Fabrication of Li-intercalated bilayer graphene

We have succeeded in fabricating Li-intercalated bilayer graphene on silicon carbide. The low-energy electron diffraction from Li-deposited bilayer graphene shows a sharp 3×3R30° pattern in contrast to Li-deposited monolayer graphene. This indicates that Li atoms are intercalated between two adjacent graphene layers and take the same well-ordered superstructure as in bulk C6Li. The angle-resolved photoemission spectroscopy has revealed that Li atoms are fully ionized and the π bands of graphene are systematically folded by the superstructure of intercalated Li atoms, producing a snowflake-like Fermi surface centered at the Γ point. The present result suggests a high potential of Li-intercalated bilayer graphene for application to a nano-scale Li-ion battery.

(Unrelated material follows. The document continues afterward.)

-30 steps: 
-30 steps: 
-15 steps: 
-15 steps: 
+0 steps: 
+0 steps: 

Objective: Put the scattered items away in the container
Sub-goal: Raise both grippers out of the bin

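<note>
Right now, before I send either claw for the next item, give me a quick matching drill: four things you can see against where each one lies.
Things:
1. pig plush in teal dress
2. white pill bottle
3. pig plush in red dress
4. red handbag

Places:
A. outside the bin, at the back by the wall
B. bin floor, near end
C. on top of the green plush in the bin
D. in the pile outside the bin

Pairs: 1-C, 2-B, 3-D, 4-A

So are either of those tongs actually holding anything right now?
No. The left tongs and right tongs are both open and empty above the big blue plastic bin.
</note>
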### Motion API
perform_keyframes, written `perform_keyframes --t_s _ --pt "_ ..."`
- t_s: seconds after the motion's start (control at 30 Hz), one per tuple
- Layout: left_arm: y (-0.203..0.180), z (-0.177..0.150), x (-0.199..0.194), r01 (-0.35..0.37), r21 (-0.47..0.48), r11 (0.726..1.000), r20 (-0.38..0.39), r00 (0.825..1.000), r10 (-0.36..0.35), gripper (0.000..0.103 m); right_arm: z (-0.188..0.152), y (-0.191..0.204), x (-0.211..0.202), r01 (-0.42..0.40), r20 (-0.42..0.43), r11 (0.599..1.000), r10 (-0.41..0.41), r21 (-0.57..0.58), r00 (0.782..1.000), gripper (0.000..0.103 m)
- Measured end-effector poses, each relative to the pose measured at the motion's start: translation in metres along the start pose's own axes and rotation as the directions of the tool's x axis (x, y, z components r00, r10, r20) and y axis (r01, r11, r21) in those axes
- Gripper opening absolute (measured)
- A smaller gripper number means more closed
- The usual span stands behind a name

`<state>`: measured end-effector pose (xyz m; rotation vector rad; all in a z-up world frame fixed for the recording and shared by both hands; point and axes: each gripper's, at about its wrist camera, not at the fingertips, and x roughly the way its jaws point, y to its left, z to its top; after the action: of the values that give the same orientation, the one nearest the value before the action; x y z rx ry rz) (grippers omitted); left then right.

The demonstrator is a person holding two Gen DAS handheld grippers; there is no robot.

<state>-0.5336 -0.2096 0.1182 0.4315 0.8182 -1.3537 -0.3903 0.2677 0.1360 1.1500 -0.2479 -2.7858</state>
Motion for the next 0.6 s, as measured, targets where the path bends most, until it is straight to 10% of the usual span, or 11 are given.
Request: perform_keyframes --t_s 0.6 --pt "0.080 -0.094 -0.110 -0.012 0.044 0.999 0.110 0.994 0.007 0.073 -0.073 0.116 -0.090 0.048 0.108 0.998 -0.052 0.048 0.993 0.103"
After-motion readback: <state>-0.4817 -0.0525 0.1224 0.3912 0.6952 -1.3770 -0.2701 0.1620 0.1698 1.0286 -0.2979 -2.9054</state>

Ca intercalated bilayer graphene as a thinnest limit of superconducting C6Ca

Success in isolating a 2D graphene sheet from bulky graphite has triggered intensive studies of its physical properties as well as its application in devices. Graphite intercalation compounds (GICs) have provided a platform of exotic quantum phenomena such as superconductivity, but it is unclear whether such intercalation is feasible in the thinnest 2D limit (i.e., bilayer graphene). Here we report a unique experimental realization of 2D GIC, by fabricating calcium-intercalated bilayer graphene C6CaC6 on silicon carbide. We have investigated the structure and electronic states by scanning tunneling microscopy and angle-resolved photoemission spectroscopy. We observed a free-electron–like interlayer band at the Brillouin-zone center, which is thought to be responsible for the superconductivity in 3D GICs, in addition to a large π* Fermi surface at the zone boundary. The present success in fabricating Ca-intercalated bilayer graphene would open a promising route to search for other 2D superconductors as well as to explore its application in devices.

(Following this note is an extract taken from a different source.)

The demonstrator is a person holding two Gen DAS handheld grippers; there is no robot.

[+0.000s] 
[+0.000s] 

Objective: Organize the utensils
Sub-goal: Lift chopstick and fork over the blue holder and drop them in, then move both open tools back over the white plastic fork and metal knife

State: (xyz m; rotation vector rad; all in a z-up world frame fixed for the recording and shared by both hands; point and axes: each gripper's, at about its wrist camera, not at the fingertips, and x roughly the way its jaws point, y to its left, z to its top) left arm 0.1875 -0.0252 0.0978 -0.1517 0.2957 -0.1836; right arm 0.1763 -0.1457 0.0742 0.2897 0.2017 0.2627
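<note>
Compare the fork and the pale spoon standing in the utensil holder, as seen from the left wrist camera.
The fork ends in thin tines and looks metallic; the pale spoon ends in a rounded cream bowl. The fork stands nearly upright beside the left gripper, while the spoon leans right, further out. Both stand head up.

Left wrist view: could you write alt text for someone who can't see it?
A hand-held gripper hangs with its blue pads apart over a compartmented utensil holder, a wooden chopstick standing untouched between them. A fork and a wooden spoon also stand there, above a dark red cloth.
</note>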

Direct Observation of Dirac Cone in Multilayer Silicene Intercalation Compound CaSi2

Calcium-intercalated multilayer silicene CaSi2 exhibits a massless Dirac-cone π-electron-band dispersion like graphene, while the Dirac point is about 2 eV away from the Fermi level due to diiimide-based charge transfer from the Ca atoms to the silicene layers. This indicates that the graphene-like electronic structure with a massless Dirac cone is stably formed in the metal-intercalated multilayer silicene.

Unconventional Charge-Density-Wave Transition in Monolayer 1T-TiSe2.

Reducing the dimension in materials sometimes leads to unexpected discovery of exotic and/or pronounced physical properties such as quantum Hall effect in graphene and high-temperature superconductivity in iron-chalcogenide atomically thin films. Transition-metal dichalcogenides (TMDs) provide a fertile ground for studying the interplay between dimensionality and electronic properties, since they exhibit a variety of electronic phases like semiconducting, superconducting, and charge-density-wave (CDW) states. Among TMDs, bulk 1T-TiSe2 has been a target of intensive studies due to its unusual CDW properties with the periodic lattice distortions characterized by the three-dimensional (3D) commensurate wave vector. Clarifying the ground states of its two-dimensional (2D) counterpart is of great importance not only to pin down the origin of CDW, but also to find unconventional physical properties characteristic of atomic-layer materials. Here, we show the first experimental evidence for the realization of 2D CDW phase without Fermi-surface nesting in monolayer 1T-TiSe2. Our angle-resolved photoemission spectroscopy (ARPES) signifies an electron pocket at the Brillouin-zone corner above the CDW-transition temperature (TCDW ∼ 200 K), while, below TCDW, an additional electron pocket and replica bands appear at the Brillouin-zone center and corner, respectively, due to the back-folding of bands by the 2 × 2 superstructure potential. Similarity in the spectral signatures to bulk 1T-TiSe2 implies a common driving force of CDW, i.e., exciton condensation, whereas the larger energy gap below TCDW in monolayer 1T-TiSe2 suggests enhancement of electron-hole coupling upon reducing dimensionality. The present result lays the foundation for the electronic-structure engineering based with atomic-layer TMDs.